Psychoanalysis

While Wundt was researching the conscious in Germany, Sigmund Freud was researching the unconscious in Austria. As a medical doctor, Freud believed that all behavior and mental processes had a physical basis in the nervous system. However, in the late 1800s, under the influence of several of his patients, he changed his mind. The common feature of these patients was that although they showed the symptoms of the disease, they had no physical cause of their disease. Freud, who interviewed these patients with methods such as hypnosis, suggested that the causes of their illness were not physical, and that the problems they dismissed from their consciousness gave rise to the illness.
After these discussions, Freud came to the conclusion that there was only one cause for all behavior and even serious mental problems. According to him, the reason was conflicts in our subconscious. For nearly fifty years
Freud gathered his work and ideas under the name of psychoanalysis. Psychoanalysis includes both a theory of personality, a theory of mental illness, and a series of treatment modalities.

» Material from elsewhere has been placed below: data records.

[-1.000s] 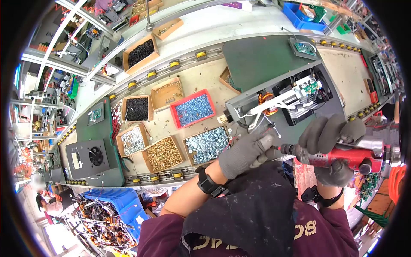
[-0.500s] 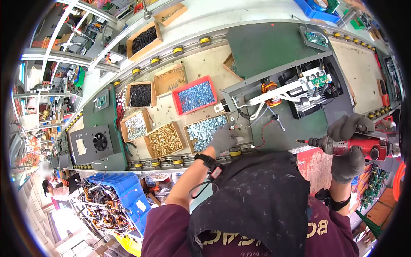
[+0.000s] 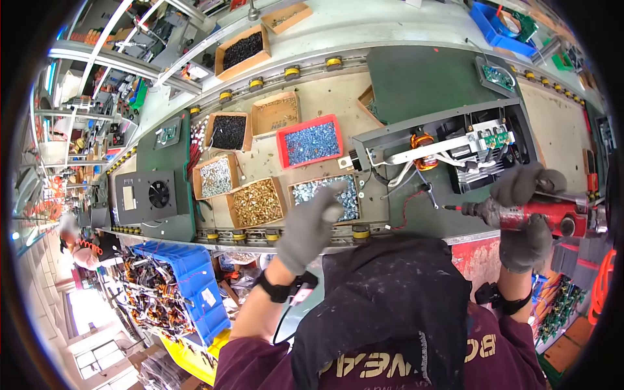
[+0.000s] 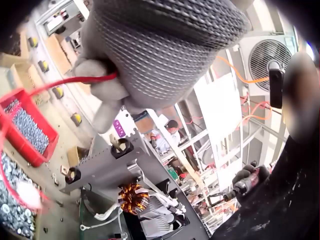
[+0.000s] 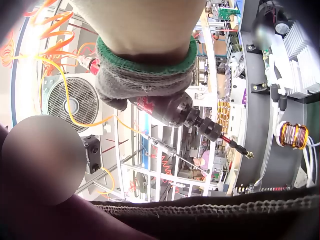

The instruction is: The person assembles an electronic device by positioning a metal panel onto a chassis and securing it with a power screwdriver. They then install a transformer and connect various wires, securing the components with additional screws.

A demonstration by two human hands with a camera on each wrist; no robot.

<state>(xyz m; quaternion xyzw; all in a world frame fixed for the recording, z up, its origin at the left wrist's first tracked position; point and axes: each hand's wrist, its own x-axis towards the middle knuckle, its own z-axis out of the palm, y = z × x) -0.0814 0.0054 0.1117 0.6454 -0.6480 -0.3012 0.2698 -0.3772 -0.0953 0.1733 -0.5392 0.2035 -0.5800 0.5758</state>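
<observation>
At the left end of the worktop [image 3: 376, 211], a grey box with a fan [image 3: 146, 198] lies flat on a green board. Next, near the front edge, come brass-coloured pieces [image 3: 257, 203] in a carton, then silver pieces [image 3: 352, 197] in another, with a red tray [image 3: 281, 149] behind. The left hand [image 3: 307, 235] is raised over the front edge beside these cartons, its fingers bent; whether they pinch a small piece, one cannot tell. In the left wrist view a red wire [image 4: 72, 80] meets the fingers, but it is not clear if they hold it

Toward the right, the open case [image 3: 393, 135] rests on a second green board, and a thin wire with a ring end [image 3: 434, 201] hangs out at its front. At the front edge near the right corner, the right hand [image 3: 528, 242] grips the power driver [image 3: 572, 213], with fingers wrapped around its body. Its long axis runs nearly along this edge, and the bit points left, just beside the ring end in the head view. A small brassy piece, probably a screw [image 5: 250, 155], sits at the tip

The step seems to be preparing to fasten; the next move probably calls for turning the bit to a hole and steadying the part with the left hand
</observation>
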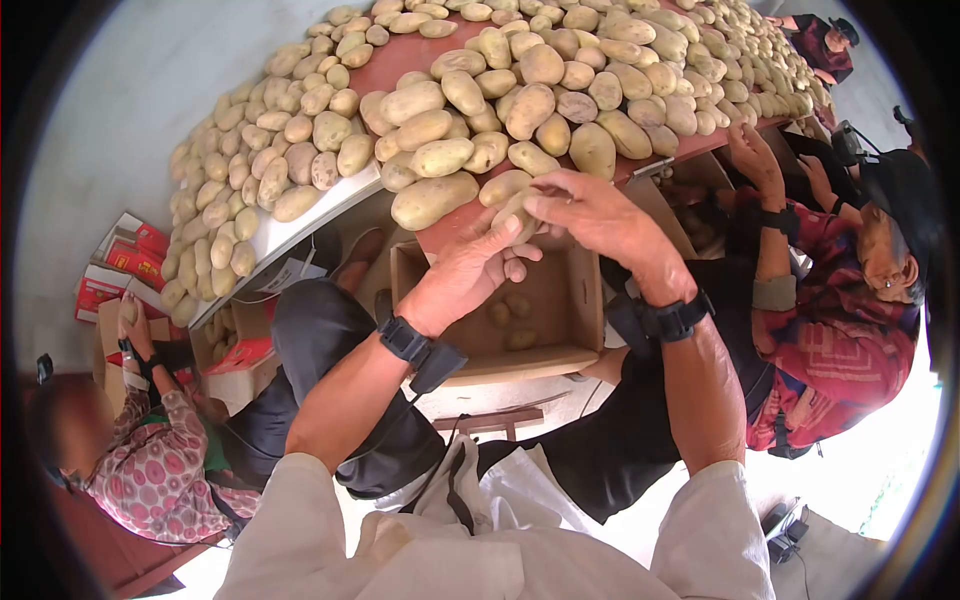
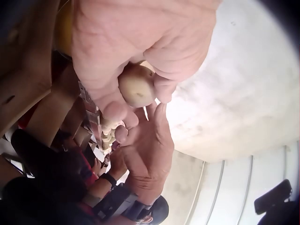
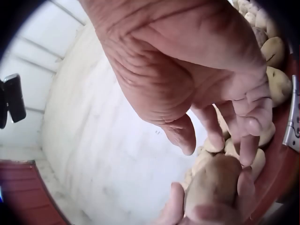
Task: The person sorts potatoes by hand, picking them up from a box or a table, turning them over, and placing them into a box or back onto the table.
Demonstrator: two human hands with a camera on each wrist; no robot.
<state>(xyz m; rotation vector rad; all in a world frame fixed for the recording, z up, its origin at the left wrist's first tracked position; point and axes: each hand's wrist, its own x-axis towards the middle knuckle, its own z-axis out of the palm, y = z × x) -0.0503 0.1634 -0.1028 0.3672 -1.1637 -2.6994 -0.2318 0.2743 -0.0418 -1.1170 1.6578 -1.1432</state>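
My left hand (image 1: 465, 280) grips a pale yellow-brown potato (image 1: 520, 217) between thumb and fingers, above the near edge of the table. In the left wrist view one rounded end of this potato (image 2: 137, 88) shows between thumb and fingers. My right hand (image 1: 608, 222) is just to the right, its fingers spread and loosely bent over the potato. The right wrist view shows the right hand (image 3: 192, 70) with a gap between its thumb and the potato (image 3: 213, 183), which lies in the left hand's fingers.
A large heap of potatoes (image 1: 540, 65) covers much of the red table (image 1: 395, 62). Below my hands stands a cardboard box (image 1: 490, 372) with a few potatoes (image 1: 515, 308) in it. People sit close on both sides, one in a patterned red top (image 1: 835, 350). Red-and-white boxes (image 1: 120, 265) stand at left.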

Freud’s theory is based on a limited number of case studies, not extensive laboratory studies. Therefore, it is not accepted as completely scientific and valid today. However, Freud formed the basis of many theories in psychology with his innovations.
Another German psychologist who did important studies in the same period as Wundt was Hermann Ebbinghaus. According to Ebbinghaus, another subject that needs to be examined as much as consciousness is mental processes such as learning and memory. Ebbinghaus’s work forms the basis of what we know about memory even today.
In 1912, other German psychologists such as Max Wertheimer, Kurt Koffka, Wolfgang Köhler opposed Wundt’s idea of ​​dissecting human experience and consciousness. The word Gestalt, which means all in German, became the name of the movement created by these psychologists. According to the Gestalt movement, the whole of an experience is not the same as the sum of its parts. The way to understand consciousness is to study the whole experience as a whole, not its parts.